● Prompt
Across the entries below, how many lines include the word "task"? Reply with only the number.

Collection entries

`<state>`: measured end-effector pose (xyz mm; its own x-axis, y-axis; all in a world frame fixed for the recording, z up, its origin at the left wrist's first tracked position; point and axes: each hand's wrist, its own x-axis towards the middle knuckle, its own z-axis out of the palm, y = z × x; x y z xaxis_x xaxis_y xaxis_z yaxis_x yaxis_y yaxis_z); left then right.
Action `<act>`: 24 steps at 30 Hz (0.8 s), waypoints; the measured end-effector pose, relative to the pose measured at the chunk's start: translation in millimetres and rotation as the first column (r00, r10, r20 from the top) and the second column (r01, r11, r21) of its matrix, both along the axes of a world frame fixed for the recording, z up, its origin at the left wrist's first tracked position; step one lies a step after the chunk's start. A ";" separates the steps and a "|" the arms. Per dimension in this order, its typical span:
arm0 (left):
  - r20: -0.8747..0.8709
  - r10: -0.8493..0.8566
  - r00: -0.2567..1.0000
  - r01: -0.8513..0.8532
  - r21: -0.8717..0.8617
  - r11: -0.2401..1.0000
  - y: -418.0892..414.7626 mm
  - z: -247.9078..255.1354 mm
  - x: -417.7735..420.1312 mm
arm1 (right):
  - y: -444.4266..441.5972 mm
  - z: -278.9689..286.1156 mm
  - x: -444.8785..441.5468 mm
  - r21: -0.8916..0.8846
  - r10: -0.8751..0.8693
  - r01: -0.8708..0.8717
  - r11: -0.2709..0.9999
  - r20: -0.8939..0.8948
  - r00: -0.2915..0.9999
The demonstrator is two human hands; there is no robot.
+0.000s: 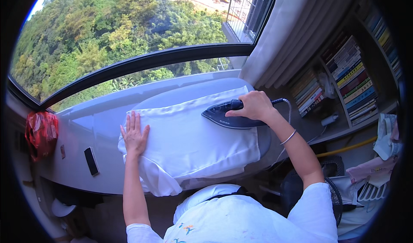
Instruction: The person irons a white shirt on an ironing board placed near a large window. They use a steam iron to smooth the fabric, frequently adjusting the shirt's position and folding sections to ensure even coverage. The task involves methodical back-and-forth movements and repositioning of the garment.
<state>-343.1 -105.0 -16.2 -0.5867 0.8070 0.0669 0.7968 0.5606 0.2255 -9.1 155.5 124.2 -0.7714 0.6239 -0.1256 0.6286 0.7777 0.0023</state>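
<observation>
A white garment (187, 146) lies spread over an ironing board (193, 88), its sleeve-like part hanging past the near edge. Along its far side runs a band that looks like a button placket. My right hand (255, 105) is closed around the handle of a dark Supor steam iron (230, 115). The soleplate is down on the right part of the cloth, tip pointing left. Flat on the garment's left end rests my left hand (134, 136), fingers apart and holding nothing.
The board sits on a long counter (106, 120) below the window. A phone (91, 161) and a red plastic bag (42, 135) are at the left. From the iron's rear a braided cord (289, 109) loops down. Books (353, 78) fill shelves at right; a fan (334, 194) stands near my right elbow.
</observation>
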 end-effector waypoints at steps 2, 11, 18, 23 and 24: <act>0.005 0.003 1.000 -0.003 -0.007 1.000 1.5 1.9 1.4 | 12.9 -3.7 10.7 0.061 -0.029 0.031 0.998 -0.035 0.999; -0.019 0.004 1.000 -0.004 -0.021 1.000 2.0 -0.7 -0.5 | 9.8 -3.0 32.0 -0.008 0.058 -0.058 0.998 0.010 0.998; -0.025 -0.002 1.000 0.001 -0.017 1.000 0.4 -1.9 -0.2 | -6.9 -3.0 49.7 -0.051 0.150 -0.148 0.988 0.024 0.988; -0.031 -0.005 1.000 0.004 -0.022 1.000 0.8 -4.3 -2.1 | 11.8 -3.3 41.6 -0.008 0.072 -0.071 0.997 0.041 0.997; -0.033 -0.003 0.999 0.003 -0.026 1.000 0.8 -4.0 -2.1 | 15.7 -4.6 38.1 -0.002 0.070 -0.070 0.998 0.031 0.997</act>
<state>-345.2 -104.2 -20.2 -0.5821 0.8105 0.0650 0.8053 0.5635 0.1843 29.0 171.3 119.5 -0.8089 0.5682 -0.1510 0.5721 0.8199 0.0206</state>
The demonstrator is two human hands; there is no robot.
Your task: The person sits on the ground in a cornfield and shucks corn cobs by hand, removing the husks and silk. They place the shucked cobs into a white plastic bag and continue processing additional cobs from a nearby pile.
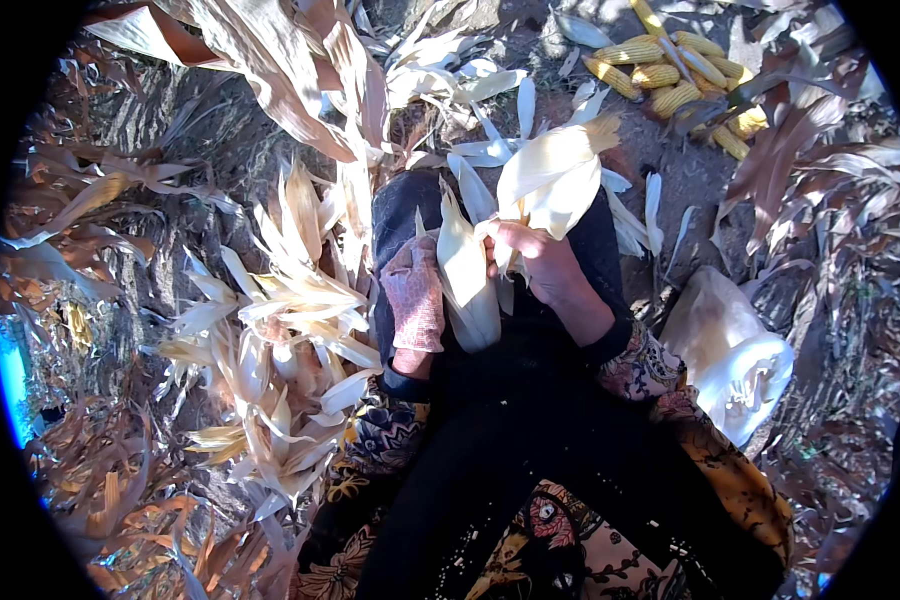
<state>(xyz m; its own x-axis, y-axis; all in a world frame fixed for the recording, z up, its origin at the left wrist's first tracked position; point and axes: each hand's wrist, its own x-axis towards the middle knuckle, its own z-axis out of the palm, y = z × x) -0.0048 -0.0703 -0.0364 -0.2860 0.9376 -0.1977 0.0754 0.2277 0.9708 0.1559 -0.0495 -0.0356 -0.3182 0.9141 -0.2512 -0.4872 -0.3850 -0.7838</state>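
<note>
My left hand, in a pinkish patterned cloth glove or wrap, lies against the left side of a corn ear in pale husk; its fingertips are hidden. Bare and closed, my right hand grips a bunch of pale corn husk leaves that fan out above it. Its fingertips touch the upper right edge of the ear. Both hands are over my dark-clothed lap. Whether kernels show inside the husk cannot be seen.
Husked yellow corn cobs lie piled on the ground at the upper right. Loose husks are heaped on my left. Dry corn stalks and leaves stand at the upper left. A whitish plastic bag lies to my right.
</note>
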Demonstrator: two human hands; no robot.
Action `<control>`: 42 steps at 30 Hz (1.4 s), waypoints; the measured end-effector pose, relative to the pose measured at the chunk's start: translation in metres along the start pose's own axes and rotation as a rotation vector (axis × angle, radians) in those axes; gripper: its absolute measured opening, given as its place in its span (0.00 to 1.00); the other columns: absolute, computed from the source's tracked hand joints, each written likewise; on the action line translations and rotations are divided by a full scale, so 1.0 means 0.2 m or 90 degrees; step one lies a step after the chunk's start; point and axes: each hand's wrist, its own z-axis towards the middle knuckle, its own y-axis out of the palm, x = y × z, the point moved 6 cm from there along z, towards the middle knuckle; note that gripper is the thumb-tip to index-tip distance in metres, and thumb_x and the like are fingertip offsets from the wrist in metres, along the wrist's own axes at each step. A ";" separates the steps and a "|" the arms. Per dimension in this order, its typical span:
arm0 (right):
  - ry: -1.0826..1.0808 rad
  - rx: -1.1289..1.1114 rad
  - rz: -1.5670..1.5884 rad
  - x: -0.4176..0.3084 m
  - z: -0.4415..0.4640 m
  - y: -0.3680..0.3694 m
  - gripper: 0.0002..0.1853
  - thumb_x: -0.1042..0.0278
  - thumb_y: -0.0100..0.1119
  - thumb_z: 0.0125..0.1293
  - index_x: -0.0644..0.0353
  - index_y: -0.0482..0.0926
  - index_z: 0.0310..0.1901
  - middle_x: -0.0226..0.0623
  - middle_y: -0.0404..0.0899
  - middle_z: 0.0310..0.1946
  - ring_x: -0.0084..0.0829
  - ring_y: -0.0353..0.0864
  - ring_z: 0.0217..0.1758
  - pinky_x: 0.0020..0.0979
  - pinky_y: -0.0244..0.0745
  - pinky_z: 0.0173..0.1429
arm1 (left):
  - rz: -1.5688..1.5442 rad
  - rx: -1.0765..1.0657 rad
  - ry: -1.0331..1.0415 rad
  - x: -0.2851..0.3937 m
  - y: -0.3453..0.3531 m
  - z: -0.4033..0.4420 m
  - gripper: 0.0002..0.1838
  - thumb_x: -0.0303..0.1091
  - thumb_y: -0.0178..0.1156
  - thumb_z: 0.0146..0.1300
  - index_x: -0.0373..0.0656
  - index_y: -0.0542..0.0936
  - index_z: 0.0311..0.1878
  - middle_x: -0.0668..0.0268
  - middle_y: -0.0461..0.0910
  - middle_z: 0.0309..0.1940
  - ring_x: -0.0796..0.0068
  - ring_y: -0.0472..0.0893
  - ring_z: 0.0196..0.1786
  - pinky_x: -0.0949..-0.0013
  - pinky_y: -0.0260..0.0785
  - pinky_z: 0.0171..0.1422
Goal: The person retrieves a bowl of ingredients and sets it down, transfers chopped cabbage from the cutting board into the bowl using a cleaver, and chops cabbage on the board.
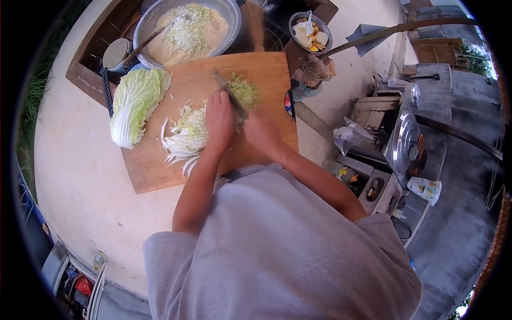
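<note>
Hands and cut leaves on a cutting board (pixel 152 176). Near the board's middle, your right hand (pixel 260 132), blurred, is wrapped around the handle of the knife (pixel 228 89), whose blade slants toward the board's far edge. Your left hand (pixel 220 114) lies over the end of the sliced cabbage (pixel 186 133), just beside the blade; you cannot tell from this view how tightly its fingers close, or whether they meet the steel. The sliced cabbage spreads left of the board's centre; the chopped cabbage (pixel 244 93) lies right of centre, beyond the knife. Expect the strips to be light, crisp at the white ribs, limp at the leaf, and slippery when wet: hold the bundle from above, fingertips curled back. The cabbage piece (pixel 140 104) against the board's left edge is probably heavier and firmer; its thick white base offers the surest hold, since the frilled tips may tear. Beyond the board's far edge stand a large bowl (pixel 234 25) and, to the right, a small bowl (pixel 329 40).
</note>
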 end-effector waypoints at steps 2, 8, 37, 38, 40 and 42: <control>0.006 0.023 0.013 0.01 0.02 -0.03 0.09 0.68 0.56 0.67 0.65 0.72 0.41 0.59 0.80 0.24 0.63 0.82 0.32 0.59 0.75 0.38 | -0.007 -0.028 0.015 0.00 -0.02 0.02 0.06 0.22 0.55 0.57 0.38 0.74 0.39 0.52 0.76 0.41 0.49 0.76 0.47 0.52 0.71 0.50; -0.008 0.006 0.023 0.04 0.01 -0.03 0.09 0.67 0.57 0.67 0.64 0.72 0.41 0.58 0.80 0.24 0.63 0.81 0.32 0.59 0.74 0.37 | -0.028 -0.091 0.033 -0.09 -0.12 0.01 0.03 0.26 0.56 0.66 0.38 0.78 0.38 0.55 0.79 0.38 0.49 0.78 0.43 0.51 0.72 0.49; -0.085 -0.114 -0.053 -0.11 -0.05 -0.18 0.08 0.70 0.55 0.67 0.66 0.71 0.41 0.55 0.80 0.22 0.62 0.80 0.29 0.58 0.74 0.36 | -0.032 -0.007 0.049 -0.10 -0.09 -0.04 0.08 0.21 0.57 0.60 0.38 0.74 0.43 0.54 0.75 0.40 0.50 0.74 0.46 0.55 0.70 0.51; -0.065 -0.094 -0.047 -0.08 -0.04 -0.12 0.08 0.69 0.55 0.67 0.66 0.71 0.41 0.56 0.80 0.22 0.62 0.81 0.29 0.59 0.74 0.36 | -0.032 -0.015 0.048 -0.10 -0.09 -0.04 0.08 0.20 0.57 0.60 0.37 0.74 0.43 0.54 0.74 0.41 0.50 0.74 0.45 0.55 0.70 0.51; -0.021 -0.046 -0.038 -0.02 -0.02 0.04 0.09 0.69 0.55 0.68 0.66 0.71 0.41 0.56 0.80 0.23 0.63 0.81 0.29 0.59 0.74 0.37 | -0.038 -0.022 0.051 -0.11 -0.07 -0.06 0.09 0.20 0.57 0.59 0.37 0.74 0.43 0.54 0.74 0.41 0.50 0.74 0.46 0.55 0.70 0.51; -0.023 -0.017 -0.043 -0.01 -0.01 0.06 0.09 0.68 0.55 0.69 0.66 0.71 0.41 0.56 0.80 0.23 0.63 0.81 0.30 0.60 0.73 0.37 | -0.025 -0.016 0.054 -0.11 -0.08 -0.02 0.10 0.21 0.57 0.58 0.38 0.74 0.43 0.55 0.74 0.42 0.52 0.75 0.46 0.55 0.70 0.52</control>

● Output below
2